- **Data extracted from a collection**
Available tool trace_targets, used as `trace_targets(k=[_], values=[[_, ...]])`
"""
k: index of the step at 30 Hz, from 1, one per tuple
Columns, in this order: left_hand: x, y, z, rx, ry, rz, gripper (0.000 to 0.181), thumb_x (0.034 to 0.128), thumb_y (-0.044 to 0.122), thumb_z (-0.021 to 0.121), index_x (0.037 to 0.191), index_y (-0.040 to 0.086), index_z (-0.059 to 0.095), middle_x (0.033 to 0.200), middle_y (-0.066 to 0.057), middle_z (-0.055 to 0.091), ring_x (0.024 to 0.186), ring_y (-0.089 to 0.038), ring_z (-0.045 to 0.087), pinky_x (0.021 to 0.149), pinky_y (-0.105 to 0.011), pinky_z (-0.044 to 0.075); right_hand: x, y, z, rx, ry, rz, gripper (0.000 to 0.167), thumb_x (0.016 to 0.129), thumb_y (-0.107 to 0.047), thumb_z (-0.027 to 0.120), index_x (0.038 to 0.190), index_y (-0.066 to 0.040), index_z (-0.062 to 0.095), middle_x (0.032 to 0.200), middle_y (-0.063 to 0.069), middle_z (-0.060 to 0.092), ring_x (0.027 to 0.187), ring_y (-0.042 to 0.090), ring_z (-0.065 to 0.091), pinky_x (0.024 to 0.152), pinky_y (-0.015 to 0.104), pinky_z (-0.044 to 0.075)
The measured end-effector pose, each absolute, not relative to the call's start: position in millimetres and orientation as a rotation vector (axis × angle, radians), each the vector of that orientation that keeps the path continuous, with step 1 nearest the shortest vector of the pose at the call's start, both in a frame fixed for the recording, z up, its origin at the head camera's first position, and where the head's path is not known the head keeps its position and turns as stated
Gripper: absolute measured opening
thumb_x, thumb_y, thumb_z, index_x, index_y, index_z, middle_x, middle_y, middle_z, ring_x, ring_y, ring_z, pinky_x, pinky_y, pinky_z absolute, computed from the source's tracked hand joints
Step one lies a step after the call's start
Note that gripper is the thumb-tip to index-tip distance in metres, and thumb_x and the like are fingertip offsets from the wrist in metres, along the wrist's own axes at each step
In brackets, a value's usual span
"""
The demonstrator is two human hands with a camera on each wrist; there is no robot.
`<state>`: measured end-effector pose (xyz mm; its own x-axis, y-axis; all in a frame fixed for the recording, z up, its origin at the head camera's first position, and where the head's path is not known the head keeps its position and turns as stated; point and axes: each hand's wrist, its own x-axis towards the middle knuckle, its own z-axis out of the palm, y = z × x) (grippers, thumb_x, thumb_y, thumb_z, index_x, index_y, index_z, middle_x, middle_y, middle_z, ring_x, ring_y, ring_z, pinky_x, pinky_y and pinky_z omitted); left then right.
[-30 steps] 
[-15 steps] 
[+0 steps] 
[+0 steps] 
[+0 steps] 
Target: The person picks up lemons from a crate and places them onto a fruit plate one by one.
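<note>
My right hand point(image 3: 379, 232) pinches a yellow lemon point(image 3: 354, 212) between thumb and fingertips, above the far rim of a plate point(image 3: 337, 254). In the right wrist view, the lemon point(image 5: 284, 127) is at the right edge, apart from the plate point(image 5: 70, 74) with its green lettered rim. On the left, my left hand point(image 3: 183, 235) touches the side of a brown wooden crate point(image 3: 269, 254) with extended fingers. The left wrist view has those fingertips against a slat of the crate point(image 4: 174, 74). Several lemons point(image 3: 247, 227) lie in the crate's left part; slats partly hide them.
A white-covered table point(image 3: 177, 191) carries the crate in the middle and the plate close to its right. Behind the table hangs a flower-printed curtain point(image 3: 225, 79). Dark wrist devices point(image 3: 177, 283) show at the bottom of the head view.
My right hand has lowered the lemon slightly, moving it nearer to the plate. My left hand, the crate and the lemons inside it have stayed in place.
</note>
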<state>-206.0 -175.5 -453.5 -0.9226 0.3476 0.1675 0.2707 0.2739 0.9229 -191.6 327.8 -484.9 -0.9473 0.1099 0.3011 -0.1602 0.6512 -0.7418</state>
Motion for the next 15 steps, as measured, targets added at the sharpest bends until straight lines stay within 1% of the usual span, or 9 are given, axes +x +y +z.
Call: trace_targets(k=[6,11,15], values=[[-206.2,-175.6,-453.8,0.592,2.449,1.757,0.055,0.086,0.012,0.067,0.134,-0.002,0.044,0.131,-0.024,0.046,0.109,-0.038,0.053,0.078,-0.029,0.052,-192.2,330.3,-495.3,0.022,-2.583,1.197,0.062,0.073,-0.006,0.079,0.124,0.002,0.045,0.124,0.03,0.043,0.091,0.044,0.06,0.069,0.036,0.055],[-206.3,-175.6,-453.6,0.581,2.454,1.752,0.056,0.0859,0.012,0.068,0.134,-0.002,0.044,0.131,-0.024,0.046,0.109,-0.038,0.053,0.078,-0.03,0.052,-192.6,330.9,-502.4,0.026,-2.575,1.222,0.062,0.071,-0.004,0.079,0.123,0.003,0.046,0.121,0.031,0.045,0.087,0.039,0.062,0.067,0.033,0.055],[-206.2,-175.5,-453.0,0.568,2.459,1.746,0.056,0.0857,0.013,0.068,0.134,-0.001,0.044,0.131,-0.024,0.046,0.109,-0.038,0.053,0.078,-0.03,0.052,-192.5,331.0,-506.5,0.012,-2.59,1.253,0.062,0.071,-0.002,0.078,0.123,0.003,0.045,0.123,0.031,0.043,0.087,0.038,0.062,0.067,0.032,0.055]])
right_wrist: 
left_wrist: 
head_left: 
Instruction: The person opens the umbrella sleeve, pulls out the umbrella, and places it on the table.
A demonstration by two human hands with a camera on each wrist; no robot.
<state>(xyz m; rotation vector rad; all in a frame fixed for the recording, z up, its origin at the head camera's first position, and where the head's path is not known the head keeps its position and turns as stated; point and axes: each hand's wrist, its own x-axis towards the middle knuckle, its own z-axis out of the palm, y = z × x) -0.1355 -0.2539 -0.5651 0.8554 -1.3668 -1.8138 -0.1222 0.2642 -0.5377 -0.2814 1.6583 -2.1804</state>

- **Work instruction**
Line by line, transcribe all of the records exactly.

- **Your solution**
Available tool trace_targets, used as `trace_targets(k=[_], values=[[_, ...]])`
"""
k: index of the step at 30 Hz, from 1, one per tuple
Columns, in this order: left_hand: x, y, z, rx, ry, rz, gripper (0.000 to 0.181), thumb_x (0.034 to 0.128), thumb_y (-0.044 to 0.122), thumb_z (-0.021 to 0.121), index_x (0.037 to 0.191), index_y (-0.040 to 0.086), index_z (-0.059 to 0.095), middle_x (0.033 to 0.200), middle_y (-0.066 to 0.057), middle_z (-0.055 to 0.091), ring_x (0.024 to 0.186), ring_y (-0.089 to 0.038), ring_z (-0.045 to 0.087), pinky_x (0.021 to 0.149), pinky_y (-0.105 to 0.011), pinky_z (-0.044 to 0.075); right_hand: x, y, z, rx, ry, rz, gripper (0.000 to 0.167), thumb_x (0.016 to 0.129), thumb_y (-0.107 to 0.047), thumb_z (-0.027 to 0.120), index_x (0.038 to 0.190), index_y (-0.066 to 0.040), index_z (-0.062 to 0.095), middle_x (0.032 to 0.200), middle_y (-0.063 to 0.069), middle_z (-0.060 to 0.092), ring_x (0.027 to 0.187), ring_y (-0.042 to 0.090), ring_z (-0.065 to 0.091), pinky_x (0.024 to 0.152), pinky_y (-0.015 to 0.104), pinky_z (-0.044 to 0.075)
The measured end-effector pose, each absolute, not relative to the call's start: position in millimetres and orientation as a rotation vector (axis × angle, radians), each the vector of that orientation that keeps the path continuous, with step 1 nearest the shortest vector of the pose at the call's start, both in a frame fixed for the recording, z up, its origin at the head camera's first position, and where the head's path is not known the head keeps its position and turns as stated
Gripper: absolute measured opening
thumb_x, thumb_y, thumb_z, index_x, index_y, index_z, middle_x, middle_y, middle_z, ring_x, ring_y, ring_z, pinky_x, pinky_y, pinky_z absolute, computed from the source's tracked hand joints
Step one lies a step after the call's start
Note that gripper is the thumb-tip to index-tip distance in metres, and thumb_x and the like are fingertip offsets from the wrist in metres, along the wrist's own axes at each step
In brackets, a value's usual span
"""
The demonstrator is two human hands with a camera on each wrist; there is no robot.
`<state>`: measured end-effector pose (xyz mm; its own x-axis, y-axis; all in a frame fixed for the recording, z up, its origin at the head camera's first position, and where the head's path is not known the head keeps its position and turns as stated; point and axes: each hand's wrist, its own x-axis towards the middle knuckle, its own z-axis out of the palm, y = z × x) (grippers, thumb_x, thumb_y, thumb_z, index_x, index_y, index_z, middle_x, middle_y, middle_z, ring_x, ring_y, ring_z, pinky_x, pinky_y and pinky_z omitted); left then right.
[-30 steps] 
[-15 steps] 
[+0 steps] 
[+0 steps] 
[+0 steps] 
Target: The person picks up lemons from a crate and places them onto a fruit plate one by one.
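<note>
My right hand point(image 3: 379, 232) pinches a yellow lemon point(image 3: 354, 212) between thumb and fingertips, above the far rim of a plate point(image 3: 337, 254). In the right wrist view, the lemon point(image 5: 284, 127) is at the right edge, apart from the plate point(image 5: 70, 74) with its green lettered rim. On the left, my left hand point(image 3: 183, 235) touches the side of a brown wooden crate point(image 3: 269, 254) with extended fingers. The left wrist view has those fingertips against a slat of the crate point(image 4: 174, 74). Several lemons point(image 3: 247, 227) lie in the crate's left part; slats partly hide them.
A white-covered table point(image 3: 177, 191) carries the crate in the middle and the plate close to its right. Behind the table hangs a flower-printed curtain point(image 3: 225, 79). Dark wrist devices point(image 3: 177, 283) show at the bottom of the head view.
My right hand has lowered the lemon slightly, moving it nearer to the plate. My left hand, the crate and the lemons inside it have stayed in place.
</note>
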<state>-206.0 -175.5 -453.5 -0.9226 0.3476 0.1675 0.2707 0.2739 0.9229 -191.6 327.8 -484.9 -0.9473 0.1099 0.3011 -0.1602 0.6512 -0.7418</state>
Motion for the next 15 steps, as measured, targets added at the sharpest bends until straight lines stay within 1% of the usual span, or 9 are given, axes +x +y +z.
Call: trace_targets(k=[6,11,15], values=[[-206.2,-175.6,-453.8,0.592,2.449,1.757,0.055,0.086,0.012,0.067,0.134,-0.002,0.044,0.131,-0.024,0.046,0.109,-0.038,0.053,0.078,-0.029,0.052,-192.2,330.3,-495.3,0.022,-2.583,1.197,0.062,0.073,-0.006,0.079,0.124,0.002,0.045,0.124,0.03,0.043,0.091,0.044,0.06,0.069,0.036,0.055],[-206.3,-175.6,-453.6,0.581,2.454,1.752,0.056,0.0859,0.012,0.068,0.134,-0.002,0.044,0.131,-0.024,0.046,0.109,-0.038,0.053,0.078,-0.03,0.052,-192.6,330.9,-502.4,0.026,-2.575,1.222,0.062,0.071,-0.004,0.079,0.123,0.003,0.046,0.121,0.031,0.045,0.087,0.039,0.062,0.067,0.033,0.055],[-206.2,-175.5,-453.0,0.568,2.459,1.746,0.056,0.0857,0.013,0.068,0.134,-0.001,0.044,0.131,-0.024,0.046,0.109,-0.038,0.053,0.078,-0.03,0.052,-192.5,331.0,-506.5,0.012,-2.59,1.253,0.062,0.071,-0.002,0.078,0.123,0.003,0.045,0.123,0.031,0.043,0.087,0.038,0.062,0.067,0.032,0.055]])
right_wrist: 
left_wrist: 
head_left: 
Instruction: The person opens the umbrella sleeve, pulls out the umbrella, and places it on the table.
A demonstration by two human hands with a camera on each wrist; no robot.
<state>(xyz m; rotation vector rad; all in a frame fixed for the recording, z up, its origin at the head camera's first position, and where the head's path is not known the head keeps its position and turns as stated; point and axes: each hand's wrist, its own x-axis towards the middle knuckle, its own z-axis out of the palm, y = z × x) -0.1355 -0.2539 -0.5651 0.8554 -1.3668 -1.8138 -0.1222 0.2642 -0.5377 -0.2814 1.6583 -2.1804</state>

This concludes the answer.